__What to work on__.
Go over the data and copy out each line with "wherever" in it.

/---

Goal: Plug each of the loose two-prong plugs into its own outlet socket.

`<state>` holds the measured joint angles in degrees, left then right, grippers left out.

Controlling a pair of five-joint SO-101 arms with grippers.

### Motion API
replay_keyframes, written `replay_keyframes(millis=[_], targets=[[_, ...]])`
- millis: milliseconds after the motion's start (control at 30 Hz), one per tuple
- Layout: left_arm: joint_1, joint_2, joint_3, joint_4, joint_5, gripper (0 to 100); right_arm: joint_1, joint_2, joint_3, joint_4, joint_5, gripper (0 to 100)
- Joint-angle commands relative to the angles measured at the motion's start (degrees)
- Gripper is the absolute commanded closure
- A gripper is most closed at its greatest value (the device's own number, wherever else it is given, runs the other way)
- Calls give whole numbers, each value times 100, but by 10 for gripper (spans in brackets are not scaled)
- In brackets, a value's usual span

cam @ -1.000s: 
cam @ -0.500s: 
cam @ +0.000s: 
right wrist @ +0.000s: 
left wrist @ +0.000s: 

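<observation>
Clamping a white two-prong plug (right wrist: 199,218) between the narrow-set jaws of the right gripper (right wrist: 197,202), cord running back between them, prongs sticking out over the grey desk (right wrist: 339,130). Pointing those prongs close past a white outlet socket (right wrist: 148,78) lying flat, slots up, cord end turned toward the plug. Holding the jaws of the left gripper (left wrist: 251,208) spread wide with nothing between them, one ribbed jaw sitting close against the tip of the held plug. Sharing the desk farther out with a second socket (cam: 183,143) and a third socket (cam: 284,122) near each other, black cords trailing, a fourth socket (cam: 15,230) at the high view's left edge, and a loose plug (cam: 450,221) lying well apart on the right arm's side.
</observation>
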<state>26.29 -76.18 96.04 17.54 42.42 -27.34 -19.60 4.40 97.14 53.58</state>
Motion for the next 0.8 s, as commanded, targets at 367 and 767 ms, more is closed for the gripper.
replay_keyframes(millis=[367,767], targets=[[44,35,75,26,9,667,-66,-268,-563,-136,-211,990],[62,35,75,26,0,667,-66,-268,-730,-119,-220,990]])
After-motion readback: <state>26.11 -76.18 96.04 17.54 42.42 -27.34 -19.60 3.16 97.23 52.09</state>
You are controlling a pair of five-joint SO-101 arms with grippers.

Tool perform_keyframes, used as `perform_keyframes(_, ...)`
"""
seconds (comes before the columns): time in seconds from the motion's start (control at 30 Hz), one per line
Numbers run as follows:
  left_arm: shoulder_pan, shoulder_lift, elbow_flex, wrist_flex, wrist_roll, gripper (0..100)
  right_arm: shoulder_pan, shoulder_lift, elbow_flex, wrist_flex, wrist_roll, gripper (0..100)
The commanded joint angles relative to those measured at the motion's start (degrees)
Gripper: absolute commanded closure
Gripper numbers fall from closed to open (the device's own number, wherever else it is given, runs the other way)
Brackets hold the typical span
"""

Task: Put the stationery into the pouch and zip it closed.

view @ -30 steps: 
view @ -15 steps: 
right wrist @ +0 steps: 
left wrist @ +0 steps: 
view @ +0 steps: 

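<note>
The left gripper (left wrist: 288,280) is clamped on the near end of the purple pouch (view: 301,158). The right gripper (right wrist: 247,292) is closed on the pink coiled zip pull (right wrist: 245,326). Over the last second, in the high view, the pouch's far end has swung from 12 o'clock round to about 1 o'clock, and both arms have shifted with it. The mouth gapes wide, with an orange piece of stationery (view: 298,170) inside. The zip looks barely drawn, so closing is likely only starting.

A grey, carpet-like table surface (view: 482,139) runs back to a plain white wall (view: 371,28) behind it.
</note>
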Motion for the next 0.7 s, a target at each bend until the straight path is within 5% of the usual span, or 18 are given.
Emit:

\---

__Output below__.
- A gripper is most closed at its greatest value (the device's own number, wherever else it is given, runs the other way)
Gripper numbers fall from closed to open (the device's own number, wherever else it is given, runs the other way)

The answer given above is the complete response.